Your instructions: From the line below that contains "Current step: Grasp" to the line that contains "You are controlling", repeat every line exactly, both ends included, and nothing else.

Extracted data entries

________________________

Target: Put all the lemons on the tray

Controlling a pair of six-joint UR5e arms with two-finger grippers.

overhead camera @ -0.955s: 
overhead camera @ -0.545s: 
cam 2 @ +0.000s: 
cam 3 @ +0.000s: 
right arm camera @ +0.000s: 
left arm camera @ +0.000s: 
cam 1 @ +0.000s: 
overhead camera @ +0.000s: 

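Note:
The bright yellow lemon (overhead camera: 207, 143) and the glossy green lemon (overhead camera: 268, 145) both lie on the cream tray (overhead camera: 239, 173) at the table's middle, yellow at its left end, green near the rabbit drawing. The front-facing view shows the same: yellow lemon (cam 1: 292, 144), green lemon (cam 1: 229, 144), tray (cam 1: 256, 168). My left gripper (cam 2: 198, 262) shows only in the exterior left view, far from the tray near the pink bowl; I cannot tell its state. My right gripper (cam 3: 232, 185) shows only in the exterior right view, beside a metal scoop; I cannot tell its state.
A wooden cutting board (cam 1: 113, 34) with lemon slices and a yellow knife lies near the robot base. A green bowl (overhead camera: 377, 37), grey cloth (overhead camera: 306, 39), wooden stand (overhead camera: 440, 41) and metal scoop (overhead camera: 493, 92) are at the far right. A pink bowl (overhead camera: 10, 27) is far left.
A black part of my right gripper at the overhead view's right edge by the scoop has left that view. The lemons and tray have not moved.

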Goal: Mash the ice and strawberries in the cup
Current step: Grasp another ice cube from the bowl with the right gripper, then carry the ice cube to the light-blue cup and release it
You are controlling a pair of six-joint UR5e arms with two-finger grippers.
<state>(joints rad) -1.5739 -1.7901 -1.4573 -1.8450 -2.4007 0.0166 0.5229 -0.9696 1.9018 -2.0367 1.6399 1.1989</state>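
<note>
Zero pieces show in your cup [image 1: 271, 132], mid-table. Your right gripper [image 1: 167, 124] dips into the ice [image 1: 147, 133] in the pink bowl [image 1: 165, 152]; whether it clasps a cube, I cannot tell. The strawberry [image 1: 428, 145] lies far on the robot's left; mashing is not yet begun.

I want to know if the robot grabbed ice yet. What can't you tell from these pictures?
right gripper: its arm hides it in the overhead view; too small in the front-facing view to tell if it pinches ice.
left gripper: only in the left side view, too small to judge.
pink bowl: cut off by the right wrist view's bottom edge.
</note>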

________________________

Output for this exercise:
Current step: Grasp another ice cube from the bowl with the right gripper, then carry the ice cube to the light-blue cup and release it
You are controlling a pair of six-joint UR5e arms with two-finger grippers.

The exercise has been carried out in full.